ELEZIONI, 17 OTTOBRE 2021- Tutti alle urne per il rinnovo del Consiglio dell’UCEI
e della Comunità Ebraica di Milano, ossia le istituzioni di governo degli ebrei della nostra città e d’Italia. Ecco le liste, i programmi, i candidati. E le nuove istruzioni per votare
Caro lettore, cara lettrice,
pochi hanno sentito parlare di Moshe Margaretten e Moti Kahana, un ebreo haredì di Williamsburg, il primo; un brillante uomo d’affari israelo-americano, il secondo; entrambi con la passione di correre in soccorso degli ebrei in pericolo nelle zone calde del pianeta. Nessuno dei due avrebbe immaginato che, da lì a poco, il loro aereo mandato in Afghanistan per portare fuori l’unico ebreo rimasto a Kabul, Zebulon Simantov, avrebbe caricato a bordo anche l’intera squadra della nazionale di football femminile insieme a un manipolo di avvocatesse e donne-magistrato a rischio di vita insieme alle loro famiglie, in totale 23 afghani e afghane alle prese col terrore del regime talebano. Per l’operazione, Moshe Margaretten era riuscito a raccogliere in quattro e quattr’otto la somma di circa 80 mila dollari presso le comunità di Brooklyn e l’aveva messa a disposizione di Kahana il quale, nel frattempo, si stava occupando di organizzare l’operazione da Israele. In segno di concitata riconoscenza per il successo del salvataggio, Khalida Popal, ex capitana della squadra di football, si era affrettata a ringraziare la Ong di Margaretten, la Tzedek Association, con un tweet postato proprio all’indomani del sanguinoso attentato kamikaze all’aeroporto di Kabul e da cui l’aereo delle calciatrici era decollato giusto in tempo. Tutti sapevano infatti quanto la nazionale di calcio femminile fosse nel mirino, e che tutte le atlete donne afghane sarebbero state presto il prossimo bersaglio dei tagliagole di Kabul, come infatti è accaduto col divieto di praticare qualsiasi sport. La raccolta fondi messa in piedi dal duo Margaretten-Kahana sarebbe dovuta servire anche per il piano di accoglienza e per aiutare i profughi al loro arrivo nei porti di destinazione.

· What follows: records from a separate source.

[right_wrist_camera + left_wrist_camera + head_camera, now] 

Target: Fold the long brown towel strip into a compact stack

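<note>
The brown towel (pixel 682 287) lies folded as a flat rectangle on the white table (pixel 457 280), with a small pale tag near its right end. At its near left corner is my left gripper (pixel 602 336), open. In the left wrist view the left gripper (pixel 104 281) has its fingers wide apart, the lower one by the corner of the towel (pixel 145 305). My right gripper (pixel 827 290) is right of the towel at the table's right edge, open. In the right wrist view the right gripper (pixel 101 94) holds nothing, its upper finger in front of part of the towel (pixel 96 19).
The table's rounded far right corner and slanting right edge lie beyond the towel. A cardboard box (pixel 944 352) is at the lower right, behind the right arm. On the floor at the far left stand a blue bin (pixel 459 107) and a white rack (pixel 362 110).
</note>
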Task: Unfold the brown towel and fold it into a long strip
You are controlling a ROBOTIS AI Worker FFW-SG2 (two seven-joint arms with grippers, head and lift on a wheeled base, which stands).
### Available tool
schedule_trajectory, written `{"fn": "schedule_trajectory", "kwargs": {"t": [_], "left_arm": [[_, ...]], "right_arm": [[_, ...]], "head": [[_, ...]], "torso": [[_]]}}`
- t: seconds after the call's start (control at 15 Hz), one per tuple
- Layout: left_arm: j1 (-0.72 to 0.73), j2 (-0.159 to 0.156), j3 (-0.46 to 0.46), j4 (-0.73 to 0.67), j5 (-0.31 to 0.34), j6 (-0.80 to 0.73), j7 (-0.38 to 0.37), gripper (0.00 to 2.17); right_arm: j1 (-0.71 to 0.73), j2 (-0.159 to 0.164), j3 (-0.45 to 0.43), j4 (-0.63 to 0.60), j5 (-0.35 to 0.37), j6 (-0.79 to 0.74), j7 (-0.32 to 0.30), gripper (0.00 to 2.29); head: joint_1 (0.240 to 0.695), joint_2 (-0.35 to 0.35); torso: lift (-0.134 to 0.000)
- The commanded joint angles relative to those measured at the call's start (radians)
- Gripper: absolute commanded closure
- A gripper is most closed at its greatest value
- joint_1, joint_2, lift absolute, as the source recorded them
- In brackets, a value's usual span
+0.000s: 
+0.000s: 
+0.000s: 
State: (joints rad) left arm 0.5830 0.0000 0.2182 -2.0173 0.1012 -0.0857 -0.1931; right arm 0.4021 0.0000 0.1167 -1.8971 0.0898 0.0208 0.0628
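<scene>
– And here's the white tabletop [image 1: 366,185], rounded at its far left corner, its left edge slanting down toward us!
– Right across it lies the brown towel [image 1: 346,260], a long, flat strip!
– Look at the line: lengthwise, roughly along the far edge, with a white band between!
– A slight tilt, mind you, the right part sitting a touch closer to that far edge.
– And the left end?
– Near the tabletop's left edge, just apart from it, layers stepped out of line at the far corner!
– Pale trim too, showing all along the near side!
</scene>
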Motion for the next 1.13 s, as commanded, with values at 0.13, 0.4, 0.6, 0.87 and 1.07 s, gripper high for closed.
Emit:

Così sintetizzata, la rocambolesca vicenda (raccontata dal Times of Israel), non solo fa riflettere sulla mobilitazione ebraica in favore dei fuggitivi afghani ma arriva a sottolineare la percezione dell’estrema fragilità della moltitudine femminile nel quadro dell’emergenza. Anche le comunità ebraiche del mondo – ivi compresa quella di Milano e l’UCEI – si sono attivate tempestivamente con raccolte fondi, di abiti, di cibo, viveri, unendosi ad altre egregie realtà nazionali nate spontaneamente nel giro di poche settimane, come ad esempio l’incredibile rete solidale Le donne per le donne, messa in piedi dalla milanese Flora Ribera. Una mobilitazione che ha visto superata ogni differenza tra religiosi e secolari, tra laici e ultraortodossi, in nome di una volontà solidale bipartisan che ha saputo travalicare le annose querelle e diversità all’interno del mondo ebraico, testimoniando una volontà unitaria e una comunione d’intenti per nulla scontata.
Una lezione e un esempio che inducono a riflettere, specie in questa importante vigilia di elezioni ebraico-italiane in cui gli appelli all’unità e alla coesione spesso rischiano di cadere nel vuoto. E che ci interroga circa il controverso tema dell’accoglienza verso chi – come per secoli è accaduto a noi ebrei – ha a disposizione poche ore per scappare dovendo abbandonare tutto per salvarsi la vita. Ricordandoci che nel mondo nomadico e in subbuglio di oggi, tutti siamo a rischio di perdere qualcosa da un istante all’altro. Condannati a inseguire, spesso senza ritrovarla, la felicità del tempo perduto, quando tutto era ancora intero, non intaccato, nessuno era colpevole, volavano gli aquiloni e si portavano i bambini a scuola, nessuno strappo, la vita un lieto mattino in cui ci si sveglia dal sonno pieni di slancio, ottimismo, ardore, prima che si produca l’inciampo, il corto circuito della Storia, quando tutto salta per aria, abitudini, quotidianità, affetti, paesaggi. Ricordarcelo, ogni tanto, può servire.